All aboard the research train
Emergency medicine’s academic atmosphere is humming with discovery.
Does cooling a resuscitated patient who’s still comatose after a cardiac arrest increase rates of good neurological outcome? Which patients with traumatic brain injury need hospitalization, and which can be safely discharged? Can we guarantee the efficacy of home care for certain people with pneumonia? And do we really have to write such extensive notes?
In a chaotic emergency department (ED), asking these questions is the easy part. Answering them is altogether different.
As emergency medicine physician Eric Melnychuk, DO, explains, “When you have a question, you naturally start to investigate to find the answer. You can start by reviewing current and past literature. But if there’s no answer to your question or no literature directly related to your idea, you can choose to try to further the world’s knowledge by undertaking a systematic research process. This includes organizing information on what is already known, obtaining ethical approval through an application to an Institutional Review Board, further refining your question and making sure the appropriate methodology is being used to answer the question. All of this takes a significant amount of time and effort. And doing the work alone is not as rewarding as having others involved.”
Nurturing curiosity and discovery to enhance patient care
Processes, infrastructure, teams — everything Dr. Melnychuk says is vital to nurturing the curiosity and discovery needed to enhance patient care is found in a high-performing academic medical environment. And activity in a bustling ED, for example, is amped up by quality improvement projects, clinical trials, grant-funded research — and plenty of medical students to complement the residents and fellows.
Chadd Kraus, DO, system director of emergency medicine research and professor of emergency medicine at the Geisinger Commonwealth School of Medicine, has built this electric environment of research and scholarly activity in Emergency Medicine at Geisinger using the “two biggest keys to leading change”: having a vision and engaging others to buy in.
“One of the first things we did when I arrived five years ago was establish a research committee and set recurring meetings,” he said. “They’re open to everyone. We engage nursing and our PAs and NPs. Essentially, we have a Shark Tank where you can bring ideas, vet those ideas and discuss them. It provides a way for us — a clinical department with finite resources — to unite everyone and say, ‘These are the projects we're going to prioritize.’” Success is a team effort — from generating innovative ideas through to publication.
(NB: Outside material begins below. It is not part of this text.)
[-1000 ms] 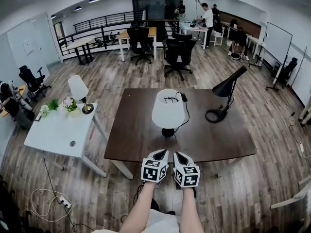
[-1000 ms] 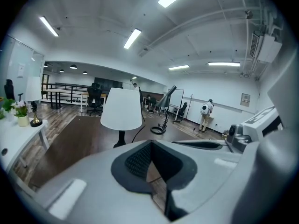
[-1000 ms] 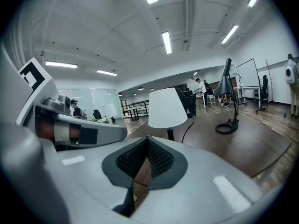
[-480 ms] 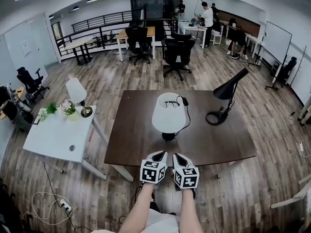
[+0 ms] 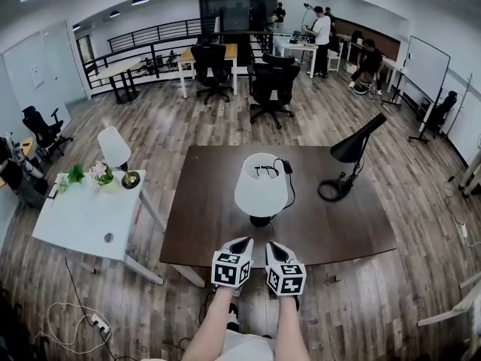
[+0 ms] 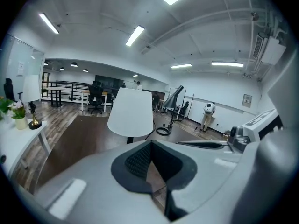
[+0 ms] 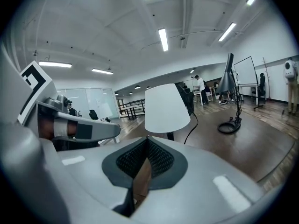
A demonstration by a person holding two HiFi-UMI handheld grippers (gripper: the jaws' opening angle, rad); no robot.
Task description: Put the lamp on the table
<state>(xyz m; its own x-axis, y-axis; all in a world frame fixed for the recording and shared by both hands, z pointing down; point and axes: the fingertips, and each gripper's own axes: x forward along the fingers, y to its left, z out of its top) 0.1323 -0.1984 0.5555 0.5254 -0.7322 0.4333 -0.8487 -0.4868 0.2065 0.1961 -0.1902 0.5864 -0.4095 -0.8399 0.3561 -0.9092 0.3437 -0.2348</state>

Dr. Kraus also set a framework of inclusivity for defining scholarly activity in emergency medicine at Geisinger, using Boyer’s Model of Scholarship. This model advocates for every team member to be simultaneously a learner, a teacher and a scientist. “That's been our guiding principle, and we've been successful at building the infrastructure in a sustainable way across years, across faculty, across our learners and with an interdisciplinary team. We’ve built what I think of as a research train. The train is our scholarship as a department, and learners, like students and residents, get on and off at different stations, but we're all still heading somewhere together.”
All aboard the research train
Five Geisinger Commonwealth students are currently on board, mentored by Drs. Kraus, Melnychuk and Emergency Medicine Residency Program Director Chris Wilson, MD. “Ask any of them. They’ll tell you they now realize how challenging it is to implement improvement processes or even get data from public databases,” Dr. Kraus said. “They truly see what the process of research discovery and dissemination is, from soup to nuts.”
Conner Johnson from the class of 2024 said using that process in his own study has been transformative. “I gained an appreciation of what it takes,” he said. “Research keeps you intrigued and at the top of your game. You need to keep asking questions and staying up to date.”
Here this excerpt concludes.